# Gradient Descent

#### **GD Intuition : Mountain and Valley analogy**

The basic idea is analogous to navigating a landscape of mountains (high points) and valleys (low points). **Mountains** represent areas of high error or cost in a model and **Valleys** represent areas of low error or cost. When you're trying to minimize your model's error (or cost), you want to find the lowest point in this landscape, which is analogous to the **valley**.

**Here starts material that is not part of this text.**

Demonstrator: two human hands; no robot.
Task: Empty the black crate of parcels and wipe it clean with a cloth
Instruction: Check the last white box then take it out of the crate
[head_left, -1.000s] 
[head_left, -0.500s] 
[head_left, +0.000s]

**The Process of Gradient Descent**

1. **Starting Point**: Imagine you are standing at a random point on this mountain. This point has a certain height, indicating the error of your model at that point.
2. **Observing the Slope**: To decide which direction to move, you look around and observe the slope of the terrain. This is akin to calculating the **gradient**, which tells you the direction of steepest ascent.
3. **Moving Downhill**: Instead of climbing up, you want to go **downhill**. So, you will move in the opposite direction of the gradient. The steeper the slope, the more you will want to descend, which involves taking larger steps when the gradient is steep and smaller steps when it's shallow.
4. **Iterative Progress**: You repeat this process: at each new point, you calculate the gradient and adjust your position accordingly. Each step leads you closer to the lowest point, or the minimum error.

**Key Points in the Analogy**

* **Step Size (Learning Rate)**: The distance you step downhill at each iteration. If too large, you may overshoot and miss the valley; if too small, the process may take too long.
* **Local Minima**: Sometimes, you might find yourself in a local valley that isn’t the lowest one (global minimum). This occurs when the landscape has several dips.
* **Convergence**: The goal is to keep iteratively stepping down until you reach a point that isn’t decreasing anymore, indicating you’ve found a minimum.

#### GD Algorithm

Gradient descent is an optimization algorithm used to find the values of parameters (coefficients) of a function (f) that minimizes a cost function (cost). Gradient descent is best used when the parameters cannot be calculated analytically (e.g. using linear algebra) and must be searched for by an optimization algorithm.

Gradient Descent is an iterative optimization algorithm that minimizes a loss function by updating parameters in the direction opposite to the gradient. The learning rate controls convergence speed and stability, and variants like SGD and Adam improve efficiency and robustness.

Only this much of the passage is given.